Salve frater! (That's Latin for 'sup bro, a seamless fusion of street and snob) Welcome to the readerharbor, readership. Put down your readersails, allow your readersailors to disembark down the readergangway and drunkenly rampage through the womenfolk, leaving in their wake a trail of bastard children unable to accept the fact they are the offspring of a tenuous over stretched pun. This is the blog of myself, Detective Veritable Galanthus, packed full of rants, metaphors, anecdotes and general misanthropy. Enjoy your stay.

Wednesday 7 November 2012

Blind Blog #1

 Usually I write these posts with a degree of forethought, planning and structure in order to create an architecturally interesting as well as generally health and safety law abiding literary construction. However today I don't have the energy nor the motivation to attempt this degree of creative pondering hence I shall write everything as it occurs to me though in reality, I suppose that very few people will ever see this post and of those few people, only about a cubed root of them will actually be interested enough to attempt to comprehend the chunk of text. Hence what I write here is pretty irrelevant all things considered and for all anyone cares I could write my deepest darkest secrets but remain comfortable in the knowledge that it will probably remain a complete secret to the world.

 Much as many philosophers have pondered over the question, "when a tree falls in the woods but nobody hears it, does it actually make a sound?" I often ponder, "If a blog writer writes a blog but nobody reads it, has he actually wrote the blog." The answer to which is yes but for a completely depressingly futile cause. Though when all things are considered life its self is generally futile since the main aim of any organism is to leave off springs upon the planet in order to ensure the continued existence of the species and human beings are overpopulated as it is, meaning nothing that I might choose to do with my life matters in the slightest when thought of in a longer time frame.

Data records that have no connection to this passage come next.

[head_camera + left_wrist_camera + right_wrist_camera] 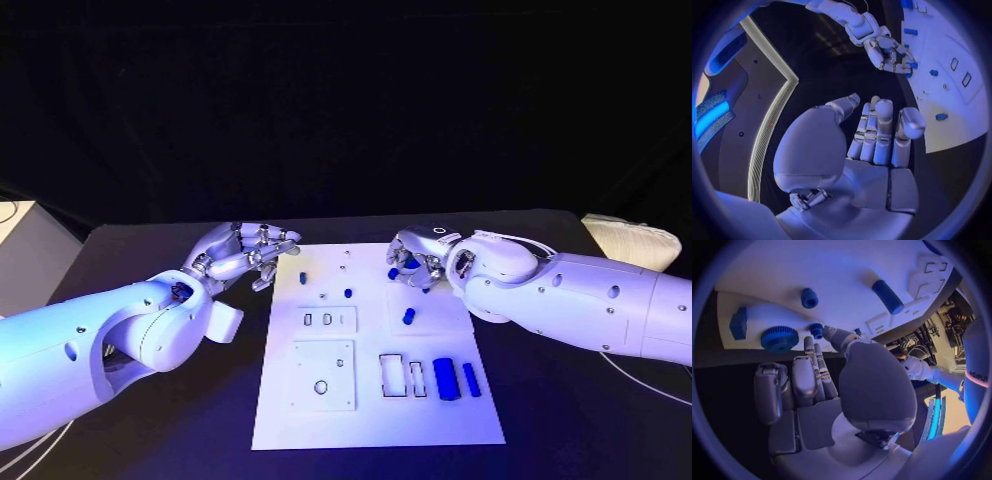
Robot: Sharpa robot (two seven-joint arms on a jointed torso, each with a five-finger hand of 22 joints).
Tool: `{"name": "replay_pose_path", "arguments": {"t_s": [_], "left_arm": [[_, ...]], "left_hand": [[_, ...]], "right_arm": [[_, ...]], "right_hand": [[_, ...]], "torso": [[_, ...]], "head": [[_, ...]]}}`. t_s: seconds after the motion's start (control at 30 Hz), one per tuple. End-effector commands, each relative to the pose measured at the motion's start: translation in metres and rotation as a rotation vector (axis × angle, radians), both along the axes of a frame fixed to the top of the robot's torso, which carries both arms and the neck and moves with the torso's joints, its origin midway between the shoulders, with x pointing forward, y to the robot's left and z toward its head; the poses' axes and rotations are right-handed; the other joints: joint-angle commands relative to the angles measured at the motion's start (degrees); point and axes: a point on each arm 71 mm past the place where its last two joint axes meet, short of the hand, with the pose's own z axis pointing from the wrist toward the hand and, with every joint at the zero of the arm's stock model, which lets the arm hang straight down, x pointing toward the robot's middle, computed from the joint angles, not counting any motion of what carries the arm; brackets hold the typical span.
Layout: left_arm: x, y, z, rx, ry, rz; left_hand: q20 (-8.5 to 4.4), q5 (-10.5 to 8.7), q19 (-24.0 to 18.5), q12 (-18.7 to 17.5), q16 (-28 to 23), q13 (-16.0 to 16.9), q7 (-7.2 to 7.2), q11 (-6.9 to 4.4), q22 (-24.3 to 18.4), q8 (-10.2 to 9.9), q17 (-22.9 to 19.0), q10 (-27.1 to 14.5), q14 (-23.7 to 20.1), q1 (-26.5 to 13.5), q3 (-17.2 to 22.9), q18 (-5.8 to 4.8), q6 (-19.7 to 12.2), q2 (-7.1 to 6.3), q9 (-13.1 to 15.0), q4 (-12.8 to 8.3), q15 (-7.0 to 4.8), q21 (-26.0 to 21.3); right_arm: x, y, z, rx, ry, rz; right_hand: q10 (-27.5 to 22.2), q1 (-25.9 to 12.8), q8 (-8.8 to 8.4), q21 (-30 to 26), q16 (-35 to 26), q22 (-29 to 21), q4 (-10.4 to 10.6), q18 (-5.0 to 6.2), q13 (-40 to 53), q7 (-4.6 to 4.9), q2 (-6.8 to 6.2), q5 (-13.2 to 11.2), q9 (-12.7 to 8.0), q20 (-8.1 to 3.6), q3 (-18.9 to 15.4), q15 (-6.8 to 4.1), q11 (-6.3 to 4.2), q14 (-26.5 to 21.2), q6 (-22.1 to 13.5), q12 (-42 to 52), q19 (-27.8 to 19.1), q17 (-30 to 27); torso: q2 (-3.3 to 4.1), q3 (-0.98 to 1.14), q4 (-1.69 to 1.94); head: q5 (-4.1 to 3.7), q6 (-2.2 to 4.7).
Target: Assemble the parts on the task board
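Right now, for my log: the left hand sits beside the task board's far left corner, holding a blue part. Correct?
No: the left wrist view shows the left hand holding nothing; it is beside the far left corner of the task board.

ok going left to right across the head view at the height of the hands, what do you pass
left hand → small blue part by the task board's left edge → right hand, over the board's far right part

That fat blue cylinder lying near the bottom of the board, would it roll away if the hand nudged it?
Probably. The cylinder lies on its round side on the flat board, so a sideways nudge would likely roll it. It looks rigid and smooth, so it may slip in the fingers. Pushed endwise, it should slide.
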Motion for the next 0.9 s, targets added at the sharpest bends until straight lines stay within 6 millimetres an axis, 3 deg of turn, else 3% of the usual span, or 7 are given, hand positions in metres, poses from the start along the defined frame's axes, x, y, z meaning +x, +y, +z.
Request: {"name": "replay_pose_path", "arguments": {"t_s": [0.03, 0.3, 0.47, 0.73, 0.77, 0.9], "left_arm": [[-0.001, -0.0026, 0.0007, -0.003, 0.003, -0.031], [-0.0008, -0.0032, 0.0, 0.0, 0.01, -0.036], [-0.0007, -0.0027, -0.0004, 0.002, 0.014, -0.037], [-0.0007, -0.0025, -0.0008, 0.005, 0.018, -0.04], [-0.0005, -0.0024, -0.0009, 0.007, 0.018, -0.04], [-0.0001, -0.0019, -0.0013, 0.011, 0.018, -0.04]], "left_hand": [[-0.02, 0.13, 0.5, 0.2, 0.4, 0.1, -0.08, 0.01, 0.1, 0.2, 0.0, 0.2, 0.3, -0.3, 0.0, -0.73, -0.4, -0.43, 0.1, -0.2, -0.02, 0.3], [-0.02, 0.14, 0.5, 0.3, 0.4, 0.2, -0.09, 0.01, 0.2, 0.2, 0.0, 0.2, 0.2, -0.3, 0.0, -0.74, -0.5, -0.31, 0.1, -0.2, -0.02, 0.4], [-0.03, 0.14, 0.4, 0.3, 0.3, 0.2, -0.09, 0.0, 0.2, 0.2, 0.0, 0.1, 0.2, -0.2, 0.1, -0.73, -0.5, -0.27, 0.1, -0.3, -0.03, 0.4], [-0.03, 0.13, 0.4, 0.3, 0.3, 0.3, -0.08, 0.0, 0.2, 0.3, -0.1, 0.0, 0.1, -0.1, 0.1, -0.73, -0.6, -0.24, 0.2, -0.4, -0.03, 0.4], [-0.04, 0.13, 0.4, 0.3, 0.2, 0.3, -0.08, 0.0, 0.2, 0.3, -0.1, 0.0, 0.1, 0.0, 0.2, -0.73, -0.6, -0.23, 0.2, -0.5, -0.04, 0.5], [-0.04, 0.13, 0.4, 0.4, 0.3, 0.4, -0.07, 0.0, 0.2, 0.3, -0.1, 0.0, 0.1, 0.1, 0.2, -0.72, -0.7, -0.23, 0.2, -0.5, -0.03, 0.5]], "right_arm": [[0.0, 0.0002, -0.0013, -0.027, -0.001, -0.001], [0.0003, 0.003, -0.0018, -0.028, 0.001, 0.004], [0.0008, 0.0039, -0.0023, -0.03, 0.003, 0.003], [0.0011, 0.0054, -0.0024, -0.024, -0.005, -0.006], [0.0011, 0.0054, -0.0024, -0.024, -0.006, -0.009], [0.0012, 0.0053, -0.0025, -0.027, -0.01, -0.019]], "right_hand": [[-0.2, -0.5, 0.11, 0.2, 0.4, 4.7, 0.2, -0.4, 0.0, -0.33, 0.1, 0.0, 0.1, 0.31, -0.4, 0.25, -0.1, 1.8, 0.2, -0.1, 1.5, 0.1], [0.3, -0.4, 0.42, 0.3, 0.8, 4.9, 0.6, -0.43, 0.2, -0.5, 0.61, 0.3, 0.4, 0.26, -0.4, 0.16, -0.24, 1.8, 0.8, 0.1, 1.6, 0.1], [1.0, -0.1, 0.86, 0.5, 1.2, 5.3, 0.9, -0.48, 0.3, -0.72, 1.24, 0.4, 0.8, 0.15, 0.0, 0.0, -0.46, 1.7, 1.5, 0.1, 1.7, 0.1], [2.4, 0.2, 1.88, 0.9, 1.7, 5.8, 1.2, -0.58, 0.4, -1.24, 1.93, 1.5, 1.7, -0.14, 0.6, -0.35, -0.9, 1.6, 3.0, 0.2, 1.9, -0.1], [2.8, 0.2, 2.22, 0.9, 1.7, 5.9, 1.4, -0.59, 0.5, -1.43, 2.05, 3.1, 2.1, -0.25, 0.8, -0.55, -0.95, 1.5, 3.4, 0.2, 1.9, -0.3], [3.8, 0.6, 3.03, 1.0, 2.0, 6.1, 1.2, -0.63, 0.6, -1.67, 2.43, 5.3, 3.0, -0.5, 1.2, -0.75, -1.36, 1.5, 4.3, 0.2, 2.0, -0.4]], "torso": [[0.22, -0.04, 0.04], [0.45, -0.14, 0.17], [0.49, -0.05, 0.25], [0.6, -0.07, 0.28], [0.61, -0.03, 0.28], [0.67, 0.01, 0.24]], "head": [[-0.14, 0.03], [-0.22, -0.37], [-0.29, -0.35], [-0.31, -0.68], [-0.31, -0.72], [-0.25, -0.83]]}}
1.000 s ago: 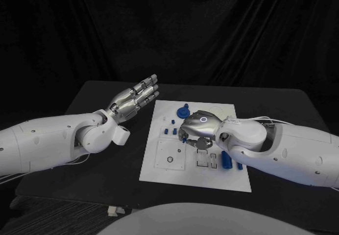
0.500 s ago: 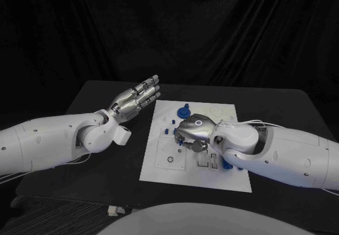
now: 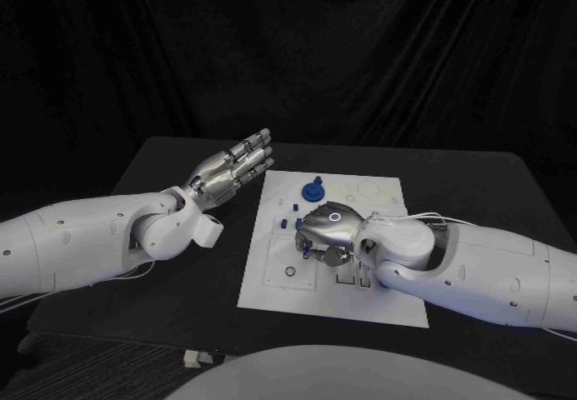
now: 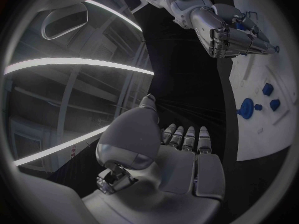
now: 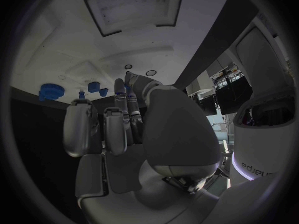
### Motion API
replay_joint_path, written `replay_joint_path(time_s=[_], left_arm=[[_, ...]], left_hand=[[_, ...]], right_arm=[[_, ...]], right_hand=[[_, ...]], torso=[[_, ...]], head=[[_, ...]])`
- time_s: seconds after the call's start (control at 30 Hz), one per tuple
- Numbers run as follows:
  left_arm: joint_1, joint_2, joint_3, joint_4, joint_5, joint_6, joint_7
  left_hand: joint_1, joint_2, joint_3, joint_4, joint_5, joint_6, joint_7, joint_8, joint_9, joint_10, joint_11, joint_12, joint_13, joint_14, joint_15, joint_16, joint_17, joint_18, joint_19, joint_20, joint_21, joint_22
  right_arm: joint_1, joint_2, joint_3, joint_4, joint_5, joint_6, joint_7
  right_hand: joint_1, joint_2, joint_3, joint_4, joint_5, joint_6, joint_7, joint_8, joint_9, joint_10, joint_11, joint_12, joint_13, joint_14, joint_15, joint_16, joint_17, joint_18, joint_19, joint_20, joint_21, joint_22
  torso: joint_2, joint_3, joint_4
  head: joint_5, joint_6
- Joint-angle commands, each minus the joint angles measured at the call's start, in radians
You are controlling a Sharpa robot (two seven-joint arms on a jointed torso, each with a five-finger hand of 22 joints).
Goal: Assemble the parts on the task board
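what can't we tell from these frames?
- Head view: right hand covers the middle of the task board; what its fingers touch or hold is hidden.
- Right wrist view: its curled fingers hide any part beneath.
- Left wrist view: board slots are cut off at the circle's rim.
- Left hand: open, nothing hidden.

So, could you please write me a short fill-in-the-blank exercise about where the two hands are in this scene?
1. The silver right hand hovers over the white ____.
2. The silver left hand is raised beside the board with its fingers ____.
3. The round blue gear-shaped part lies near the board's ____ edge.

Missing words: task board; straight; far
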Motion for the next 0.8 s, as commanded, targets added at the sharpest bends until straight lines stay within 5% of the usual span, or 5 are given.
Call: replay_joint_path(time_s=[0.03, 0.8], left_arm=[[-0.002, 0.003, 0.001, 0.001, 0.005, 0.015, 0.006], [-0.005, 0.011, 0.001, -0.006, 0.005, 0.034, -0.01]], left_hand=[[0.009, 0.004, 0.004, 0.003, 0.007, -0.002, -0.004, 0.002, 0.0, 0.0, 0.005, 0.006, 0.001, 0.0, 0.007, -0.004, -0.001, 0.008, -0.001, 0.009, -0.006, -0.001], [0.012, 0.009, 0.003, 0.003, 0.007, -0.002, -0.008, 0.002, 0.0, 0.0, 0.011, 0.006, 0.001, 0.0, 0.035, -0.004, -0.001, 0.001, 0.0, 0.028, -0.006, 0.0]], right_arm=[[-0.004, 0.0, 0.001, 0.001, -0.01, -0.003, -0.023], [-0.007, -0.008, 0.001, 0.007, -0.01, 0.009, -0.033]], right_hand=[[-0.001, 0.001, -0.002, -0.006, 0.008, -0.002, 0.004, -0.001, 0.001, 0.007, 0.002, -0.005, 0.001, 0.057, 0.001, -0.003, 0.005, 0.003, 0.002, 0.007, -0.003, 0.186], [0.002, 0.001, -0.002, -0.01, 0.016, -0.004, 0.005, -0.004, 0.0, 0.008, 0.002, -0.007, 0.001, 0.057, 0.001, -0.003, 0.005, 0.004, 0.002, 0.007, -0.004, 0.186]], torso=[[0.0, -0.0001, -0.0004], [0.0, 0.0005, -0.0008]], head=[[0.0, 0.0], [0.0, 0.0]])
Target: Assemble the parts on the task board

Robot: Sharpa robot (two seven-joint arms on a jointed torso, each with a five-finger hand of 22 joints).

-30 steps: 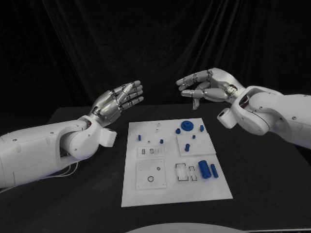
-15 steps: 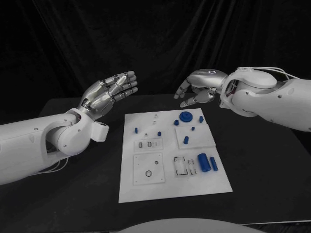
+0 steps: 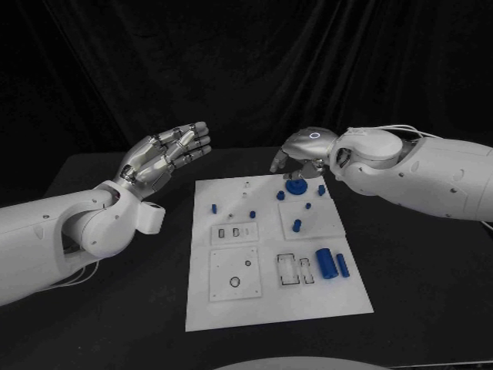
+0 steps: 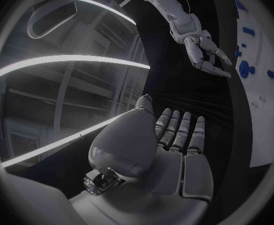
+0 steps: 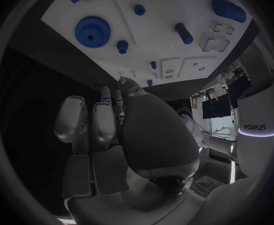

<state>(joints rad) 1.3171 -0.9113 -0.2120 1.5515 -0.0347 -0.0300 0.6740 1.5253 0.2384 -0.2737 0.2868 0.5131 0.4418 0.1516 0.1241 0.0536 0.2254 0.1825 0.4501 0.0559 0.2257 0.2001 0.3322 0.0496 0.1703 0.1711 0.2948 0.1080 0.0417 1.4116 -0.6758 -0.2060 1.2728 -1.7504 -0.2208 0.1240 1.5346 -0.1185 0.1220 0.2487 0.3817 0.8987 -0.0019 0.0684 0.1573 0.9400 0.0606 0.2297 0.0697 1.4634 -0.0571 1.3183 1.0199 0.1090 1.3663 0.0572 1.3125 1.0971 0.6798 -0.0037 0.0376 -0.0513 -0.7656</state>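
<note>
The white task board [image 3: 313, 297] lies in the middle of the black table. Several blue parts sit on it: a gear [image 3: 296, 186] at the far end, small pegs [image 3: 296, 225] below it, and a large cylinder [image 3: 326, 262] at the right edge. My right hand [image 3: 302, 158] hangs just above the gear with its fingers pointing down and apart, holding nothing. The right wrist view has this hand [image 5: 109, 130] facing the gear [image 5: 92, 30] and the board [image 5: 155, 45]. My left hand [image 3: 166, 154] is raised left of the board's far corner, flat and empty, and its fingers [image 4: 180, 132] lie straight.
Empty slots and recesses [image 3: 294, 270] are cut into the near half of the board. Bare black table [image 3: 424, 270] lies to the right of the board and also to its left. The left wrist view takes in the right hand [image 4: 202, 52] beside the board's edge [image 4: 261, 110].
My right hand has come down and forward, from high behind the board to just over the gear. The left hand stays raised and flat, drifting slightly left.
</note>
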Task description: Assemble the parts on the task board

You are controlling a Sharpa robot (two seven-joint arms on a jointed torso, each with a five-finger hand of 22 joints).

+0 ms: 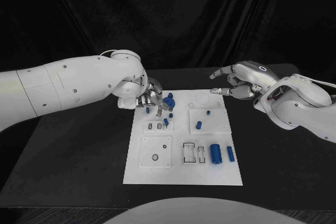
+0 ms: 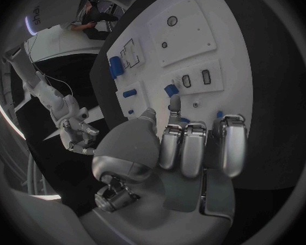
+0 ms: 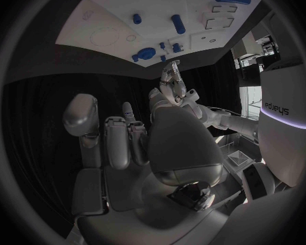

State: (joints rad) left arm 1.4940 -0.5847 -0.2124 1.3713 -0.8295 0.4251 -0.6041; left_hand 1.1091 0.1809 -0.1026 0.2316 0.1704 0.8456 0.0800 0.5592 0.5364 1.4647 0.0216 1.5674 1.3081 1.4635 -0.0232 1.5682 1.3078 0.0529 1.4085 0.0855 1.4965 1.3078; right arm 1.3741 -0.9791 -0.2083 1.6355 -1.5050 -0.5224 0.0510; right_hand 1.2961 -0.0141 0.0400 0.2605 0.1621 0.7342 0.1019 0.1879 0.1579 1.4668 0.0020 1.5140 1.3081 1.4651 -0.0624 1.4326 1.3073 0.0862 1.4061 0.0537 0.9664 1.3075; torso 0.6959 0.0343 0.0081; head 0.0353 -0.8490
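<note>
Head view looks down on a black table [image 1: 70,156] with a white board [image 1: 183,173] lying in its middle. On the board sit several raised white square blocks: two near the front and two further back. Small blue parts are scattered over it. A large blue cylinder [image 1: 216,154] lies at the front right, with a thin blue pin [image 1: 230,154] just beside it and a slotted holder [image 1: 190,153] on its other side. A short blue peg [image 1: 199,125] rests on the back right block, and another tiny blue piece [image 1: 209,112] lies near that block's far edge.

The left hand [image 1: 148,98] is over the board's back left corner, its fingers pointing down and close together around the blue pieces [image 1: 169,103] there. Whether it grips one cannot be told; the fingers hide the contact. In the left wrist view the fingertips [image 2: 194,133] hover near a blue piece [image 2: 171,90] beside two dark slots.

The right hand [image 1: 237,83] hangs above the table beyond the board's back right corner, well apart from the parts. Its fingers are curled loosely and spread, holding nothing. In the right wrist view its fingers [image 3: 115,141] stand apart with only dark background between them, and the board [image 3: 112,16] lies further off.
</note>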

 The only thing that could make life meaningful would be a situation when the survival of humanity is genuinely at stake such as an apocalypse. Though if such an instance were to occur, I doubt I will survive since I have very few survival skills and am not very high in terms of physical fitness. My only possible advantage would be my incessant paranoia concerning a potentially immanent zombie apocalypse. Which, I occasionally consider, might be a manifestation of my lack of trust in those around me since it is that sort of fundamental fear of familiar people ebing turned into enemies that fuels the concept of the undead.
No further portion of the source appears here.